* **Assignment**: Repeat verbatim, and only, the lines of the data below, beginning at the line that contains "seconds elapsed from" and stopping after the line that contains "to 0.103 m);".

* **Provided material**:

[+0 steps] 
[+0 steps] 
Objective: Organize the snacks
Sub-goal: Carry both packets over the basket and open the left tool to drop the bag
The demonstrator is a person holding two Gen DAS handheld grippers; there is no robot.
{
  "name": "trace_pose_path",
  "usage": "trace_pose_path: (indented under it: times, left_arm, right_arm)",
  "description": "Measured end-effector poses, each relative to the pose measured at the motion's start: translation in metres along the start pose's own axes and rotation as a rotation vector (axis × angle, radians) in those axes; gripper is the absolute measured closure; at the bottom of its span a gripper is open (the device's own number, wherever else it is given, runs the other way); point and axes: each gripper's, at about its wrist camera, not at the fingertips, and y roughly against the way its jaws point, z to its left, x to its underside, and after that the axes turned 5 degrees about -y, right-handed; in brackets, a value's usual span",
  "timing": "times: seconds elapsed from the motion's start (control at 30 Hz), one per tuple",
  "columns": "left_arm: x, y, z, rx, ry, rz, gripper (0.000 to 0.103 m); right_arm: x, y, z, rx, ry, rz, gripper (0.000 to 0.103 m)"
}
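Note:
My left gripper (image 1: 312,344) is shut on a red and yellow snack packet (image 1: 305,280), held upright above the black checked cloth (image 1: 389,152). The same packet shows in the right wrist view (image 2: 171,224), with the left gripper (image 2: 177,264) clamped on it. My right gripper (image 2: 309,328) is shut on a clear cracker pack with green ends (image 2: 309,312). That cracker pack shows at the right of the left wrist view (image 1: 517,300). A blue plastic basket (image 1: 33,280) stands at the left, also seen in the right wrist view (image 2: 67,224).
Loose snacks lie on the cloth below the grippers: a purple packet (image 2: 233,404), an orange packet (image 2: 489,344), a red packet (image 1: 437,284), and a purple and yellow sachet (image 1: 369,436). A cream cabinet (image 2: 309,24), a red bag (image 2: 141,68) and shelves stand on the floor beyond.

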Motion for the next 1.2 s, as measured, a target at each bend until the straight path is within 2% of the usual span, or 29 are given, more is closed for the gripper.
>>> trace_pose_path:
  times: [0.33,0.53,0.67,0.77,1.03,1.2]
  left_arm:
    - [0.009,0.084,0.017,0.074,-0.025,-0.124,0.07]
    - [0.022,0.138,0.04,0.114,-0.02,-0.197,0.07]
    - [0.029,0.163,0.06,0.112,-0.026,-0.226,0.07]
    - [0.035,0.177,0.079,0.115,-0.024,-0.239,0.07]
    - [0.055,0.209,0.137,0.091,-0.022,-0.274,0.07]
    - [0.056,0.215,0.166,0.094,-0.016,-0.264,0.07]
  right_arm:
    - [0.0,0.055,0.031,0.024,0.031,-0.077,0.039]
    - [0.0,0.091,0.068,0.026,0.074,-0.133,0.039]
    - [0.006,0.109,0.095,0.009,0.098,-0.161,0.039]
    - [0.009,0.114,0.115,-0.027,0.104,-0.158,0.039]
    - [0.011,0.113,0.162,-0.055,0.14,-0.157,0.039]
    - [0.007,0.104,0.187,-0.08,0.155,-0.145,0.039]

* **Task answer**:
  "timing": "times: seconds elapsed from the motion's start (control at 30 Hz), one per tuple",
  "columns": "left_arm: x, y, z, rx, ry, rz, gripper (0.000 to 0.103 m); right_arm: x, y, z, rx, ry, rz, gripper (0.000 to 0.103 m)"

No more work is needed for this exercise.